Even in a crazy curvature, as long as it is a proper solution to Einstein's Equations, the gravitational potential is purely a function of location. It's not path-dependent. So you'll never see something ending up at the point it started with more energy than before. If it made a loop without some external source of force, it will be traveling just as fast as the first time through that point.

No paradoxes here.

Oh, and the only Red Herring in the wormholes is the negative energy density required to make a traversable one.

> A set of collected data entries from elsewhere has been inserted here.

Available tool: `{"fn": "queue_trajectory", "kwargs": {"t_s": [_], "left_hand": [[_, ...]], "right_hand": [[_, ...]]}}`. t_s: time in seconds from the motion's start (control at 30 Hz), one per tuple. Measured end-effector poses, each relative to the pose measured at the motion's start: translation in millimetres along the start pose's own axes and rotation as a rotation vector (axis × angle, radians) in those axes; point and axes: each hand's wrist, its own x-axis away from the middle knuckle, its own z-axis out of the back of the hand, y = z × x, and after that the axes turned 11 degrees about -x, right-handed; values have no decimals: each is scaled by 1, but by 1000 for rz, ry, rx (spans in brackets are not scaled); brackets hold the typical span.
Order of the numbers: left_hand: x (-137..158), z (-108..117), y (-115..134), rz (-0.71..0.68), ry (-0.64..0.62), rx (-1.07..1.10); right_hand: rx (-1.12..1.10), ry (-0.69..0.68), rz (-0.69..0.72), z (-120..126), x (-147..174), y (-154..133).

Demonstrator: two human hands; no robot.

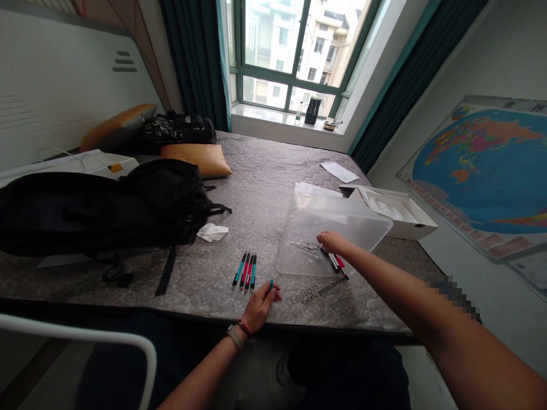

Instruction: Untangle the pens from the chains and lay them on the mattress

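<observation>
My left hand [258, 307] rests near the front edge of the mattress, its fingers closed around a teal pen barrel [271, 283], of which only the upper end shows. Just left of it, several click pens [245, 271] in teal and red with black grips lie side by side in a row. My right hand [331, 242] reaches into a clear plastic box [294, 215]. Its fingers are bent together and pointed down; whatever they grip is hidden. Beneath and beside that hand lie thin pale pen parts [304, 247] and black, white and red pieces [334, 262].
A black backpack [106, 210] lies at the left beside a crumpled tissue [212, 232]. An orange cushion [196, 159] is behind it. Right of the plastic box stand an open white box [410, 219] and a sheet of paper [339, 171]. A white rail [85, 333] crosses the lower left.
</observation>
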Motion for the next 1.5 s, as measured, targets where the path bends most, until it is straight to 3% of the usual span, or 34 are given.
{"fn": "queue_trajectory", "kwargs": {"t_s": [0.13, 0.3, 0.53, 0.73, 0.87, 0.97, 1.03, 1.17, 1.3, 1.4, 1.5], "left_hand": [[0, 1, -1, -20, -70, -9], [1, 1, -1, -41, -68, -85], [2, 2, 2, -75, -74, -139], [2, 0, 0, -46, -41, -148], [1, -3, -4, -110, -3, -161], [1, -2, -8, -189, -6, -163], [-1, 1, -6, -210, 4, -152], [-10, 15, 21, -220, 47, -170], [-22, 39, 77, -341, 83, -225], [-32, 56, 117, -410, 173, -259], [-40, 64, 138, -440, 202, -257]], "right_hand": [[-25, -33, -39, 3, 8, 13], [-121, -112, -7, -15, 1, 9], [-215, -63, -62, -40, -15, -6], [-291, 73, -103, -41, -4, -10], [-367, 222, -109, -41, 22, -23], [-653, 389, -28, -50, 57, -42], [-889, 424, 17, -63, 84, -55], [-1092, 491, -42, -112, 125, -71], [-1166, 614, -173, -160, 135, -78], [-1182, 700, -261, -173, 133, -81], [-1175, 730, -276, -171, 133, -84]]}}
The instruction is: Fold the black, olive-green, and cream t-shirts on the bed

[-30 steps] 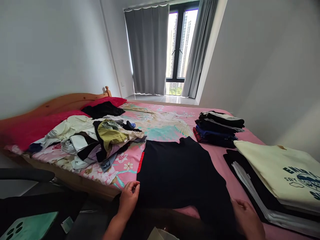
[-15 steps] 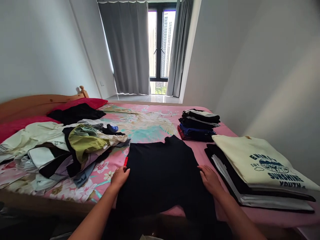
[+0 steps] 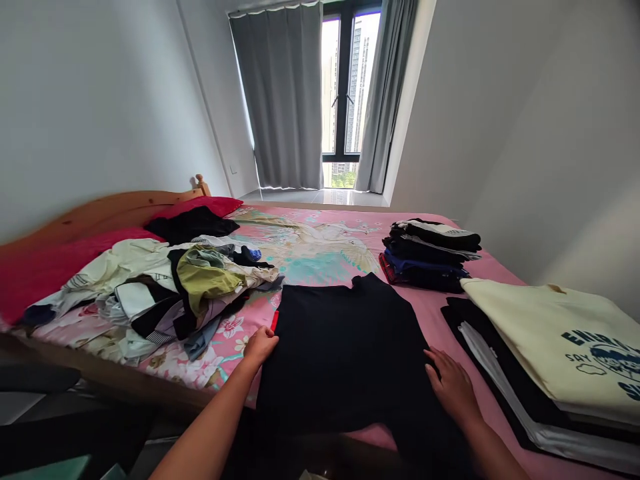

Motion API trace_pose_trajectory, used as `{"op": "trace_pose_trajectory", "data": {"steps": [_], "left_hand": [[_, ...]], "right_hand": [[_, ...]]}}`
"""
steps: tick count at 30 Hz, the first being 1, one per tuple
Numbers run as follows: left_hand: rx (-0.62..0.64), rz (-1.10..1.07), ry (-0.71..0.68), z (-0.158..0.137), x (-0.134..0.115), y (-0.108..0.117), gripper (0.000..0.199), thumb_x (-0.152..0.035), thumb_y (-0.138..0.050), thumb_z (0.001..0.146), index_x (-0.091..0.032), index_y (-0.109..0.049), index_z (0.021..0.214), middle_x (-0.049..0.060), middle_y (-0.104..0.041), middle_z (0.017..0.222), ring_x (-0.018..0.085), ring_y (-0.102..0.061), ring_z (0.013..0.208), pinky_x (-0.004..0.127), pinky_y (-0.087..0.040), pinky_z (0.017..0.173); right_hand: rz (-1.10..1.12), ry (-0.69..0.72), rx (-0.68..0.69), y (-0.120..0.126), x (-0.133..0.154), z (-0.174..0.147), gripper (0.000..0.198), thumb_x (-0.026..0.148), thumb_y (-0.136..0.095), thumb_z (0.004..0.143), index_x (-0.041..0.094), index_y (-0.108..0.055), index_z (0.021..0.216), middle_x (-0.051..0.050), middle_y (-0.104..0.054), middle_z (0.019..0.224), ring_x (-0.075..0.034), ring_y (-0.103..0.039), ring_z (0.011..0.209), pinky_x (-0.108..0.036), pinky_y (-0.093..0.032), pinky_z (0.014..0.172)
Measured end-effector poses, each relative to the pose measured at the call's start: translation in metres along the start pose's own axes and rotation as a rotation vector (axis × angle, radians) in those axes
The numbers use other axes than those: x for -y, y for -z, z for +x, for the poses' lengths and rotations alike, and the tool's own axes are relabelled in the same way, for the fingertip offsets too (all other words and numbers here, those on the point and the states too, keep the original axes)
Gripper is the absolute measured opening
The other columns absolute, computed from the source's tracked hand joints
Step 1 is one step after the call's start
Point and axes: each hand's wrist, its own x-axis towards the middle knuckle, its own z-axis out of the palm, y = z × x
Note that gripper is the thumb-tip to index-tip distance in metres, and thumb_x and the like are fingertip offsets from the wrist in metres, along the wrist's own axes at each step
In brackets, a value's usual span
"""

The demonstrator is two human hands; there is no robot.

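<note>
A black garment (image 3: 345, 353) lies spread on the near side of the bed, its lower part hanging over the front edge. Its exact kind is not clear. A small strip of red shows at its left edge. My left hand (image 3: 261, 347) is closed, pinching that left edge just below the red strip. At the opposite edge, my right hand (image 3: 453, 385) has its fingers stretched out and apart, with the fingertips touching the cloth.
A loose heap of clothes (image 3: 145, 293) covers the bed's left side, near red pillows (image 3: 120, 243). On the right stand a stack of folded dark clothes (image 3: 433, 257) and a larger stack topped by a cream printed shirt (image 3: 540, 320). The bedsheet (image 3: 320, 240) is pink and floral.
The view has turned left, so everything sits farther right. My right hand's fingers have opened out from the garment's edge. My left hand keeps its pinch.
</note>
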Motion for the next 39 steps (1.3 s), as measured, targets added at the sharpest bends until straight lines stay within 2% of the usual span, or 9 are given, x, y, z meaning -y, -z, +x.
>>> {"op": "trace_pose_trajectory", "data": {"steps": [5, 12, 17, 20, 27, 32, 35, 37, 39], "left_hand": [[0.032, -0.035, 0.016, 0.003, 0.004, -0.003, 0.030, -0.047, -0.058, 0.070, -0.020, -0.062, 0.083, 0.001, -0.069, 0.074, 0.018, -0.063, 0.066, 0.025, -0.038, 0.056], [0.011, -0.044, 0.033, -0.002, 0.003, -0.003, 0.021, -0.040, -0.060, 0.071, -0.021, -0.063, 0.079, 0.001, -0.071, 0.084, 0.018, -0.064, 0.078, 0.023, -0.040, 0.060], [-0.025, -0.044, 0.027, -0.001, 0.004, -0.004, 0.028, -0.048, -0.056, 0.073, -0.021, -0.062, 0.079, 0.004, -0.071, 0.086, 0.023, -0.064, 0.083, 0.028, -0.041, 0.065], [-0.040, -0.068, 0.002, 0.001, 0.008, -0.006, 0.030, -0.050, -0.054, 0.074, -0.022, -0.061, 0.078, 0.004, -0.070, 0.084, 0.024, -0.064, 0.082, 0.028, -0.041, 0.065], [-0.104, -0.210, -0.098, -0.007, 0.018, -0.009, 0.020, -0.041, -0.054, 0.074, -0.021, -0.059, 0.075, 0.002, -0.068, 0.073, 0.021, -0.064, 0.074, 0.027, -0.041, 0.062], [-0.204, -0.332, -0.189, -0.021, 0.026, -0.001, 0.020, -0.035, -0.048, 0.075, -0.019, -0.059, 0.079, 0.004, -0.069, 0.080, 0.021, -0.065, 0.077, 0.029, -0.048, 0.069], [-0.301, -0.354, -0.284, -0.031, 0.012, -0.003, 0.023, -0.028, -0.042, 0.074, -0.019, -0.060, 0.085, 0.008, -0.067, 0.093, 0.023, -0.062, 0.093, 0.035, -0.047, 0.087], [-0.324, -0.369, -0.437, -0.041, -0.013, -0.016, 0.028, -0.022, -0.040, 0.073, -0.019, -0.062, 0.090, 0.008, -0.065, 0.101, 0.022, -0.059, 0.104, 0.036, -0.042, 0.097], [-0.274, -0.381, -0.598, -0.052, -0.046, -0.037, 0.035, -0.017, -0.036, 0.074, -0.019, -0.064, 0.096, 0.008, -0.064, 0.111, 0.021, -0.056, 0.110, 0.036, -0.040, 0.102]], "right_hand": [[-0.014, 0.020, -0.025, -0.003, -0.001, -0.002, 0.045, 0.042, -0.029, 0.088, 0.019, -0.055, 0.117, -0.006, -0.055, 0.126, -0.023, -0.045, 0.120, -0.043, -0.035, 0.099], [0.020, 0.017, -0.043, -0.002, 0.001, -0.001, 0.045, 0.042, -0.030, 0.088, 0.019, -0.056, 0.116, -0.006, -0.056, 0.124, -0.023, -0.046, 0.120, -0.043, -0.036, 0.100], [0.035, -0.011, -0.038, 0.000, 0.004, 0.001, 0.044, 0.043, -0.032, 0.087, 0.020, -0.057, 0.116, -0.006, -0.056, 0.124, -0.023, -0.046, 0.119, -0.043, -0.036, 0.100], [0.038, -0.015, -0.034, 0.002, 0.005, 0.002, 0.043, 0.042, -0.032, 0.087, 0.020, -0.057, 0.116, -0.006, -0.056, 0.124, -0.023, -0.046, 0.120, -0.042, -0.036, 0.100], [0.074, -0.031, -0.039, 0.000, 0.008, 0.002, 0.043, 0.040, -0.034, 0.086, 0.020, -0.058, 0.115, -0.006, -0.057, 0.124, -0.023, -0.046, 0.120, -0.043, -0.035, 0.101], [0.235, -0.101, -0.006, 0.005, 0.002, 0.008, 0.046, 0.043, -0.037, 0.083, 0.017, -0.058, 0.114, -0.009, -0.058, 0.122, -0.025, -0.049, 0.118, -0.043, -0.036, 0.101], [0.343, -0.205, -0.029, 0.021, 0.014, 0.026, 0.049, 0.043, -0.034, 0.084, 0.013, -0.056, 0.116, -0.013, -0.059, 0.118, -0.024, -0.054, 0.112, -0.039, -0.041, 0.098], [0.359, -0.203, -0.057, 0.032, 0.035, 0.041, 0.050, 0.042, -0.030, 0.086, 0.011, -0.055, 0.116, -0.014, -0.059, 0.118, -0.024, -0.053, 0.113, -0.038, -0.040, 0.099], [0.350, -0.146, -0.041, 0.036, 0.061, 0.053, 0.052, 0.040, -0.027, 0.087, 0.010, -0.055, 0.118, -0.013, -0.058, 0.121, -0.023, -0.051, 0.116, -0.037, -0.039, 0.102]]}}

Well that is good to know then. I do not know the math behind wormholes, but i do hear them thrown around a lot by the media and physics teachers and such, and honestly the question the original poster asked is always running through my head whenever someone brings it up. I'm glad that they are in reality paradox free, even if they are still just theoretical.
 
K^2 said:
Even in a crazy curvature, as long as it is a proper solution to Einstein's Equations, the gravitational potential is purely a function of location. It's not path-dependent. So you'll never see something ending up at the point it started with more energy than before. If it made a loop without some external source of force, it will be traveling just as fast as the first time through that point.
No paradoxes here.

This is really only true in the case of static solutions. For accelerating matter there are closed paths where the potential increases on going around the loop. Here's a simple one: a massive rotating cylinder which is accelerating. A small test mass orbiting the cylinder will accelerate one way and another orbiting in the direction will decerate. This goes by the name of frame dragging by I prefer the non-standard terminology of gravitational induction. It makes the frame dragging mechanism easier to understand by analogy with a solenoid. If you put a test charge outside of a solenoid which carries a current I=t, the charge will be accelerated around the solenoid by a non-potential (but steady-state) electric field.
 


Antiphon said:
This is really only true in the case of static solutions.
Yes, that's true. If you have a time-dependent metric, the energy is not even generally conserved. Of course, that happens in classical mechanics too when potentials are time-dependent.

Of course, if you make motion of all particles agree with the metric and other forces present, total energy should still be conserved, but it may be passed from one body to another in some unexpected ways.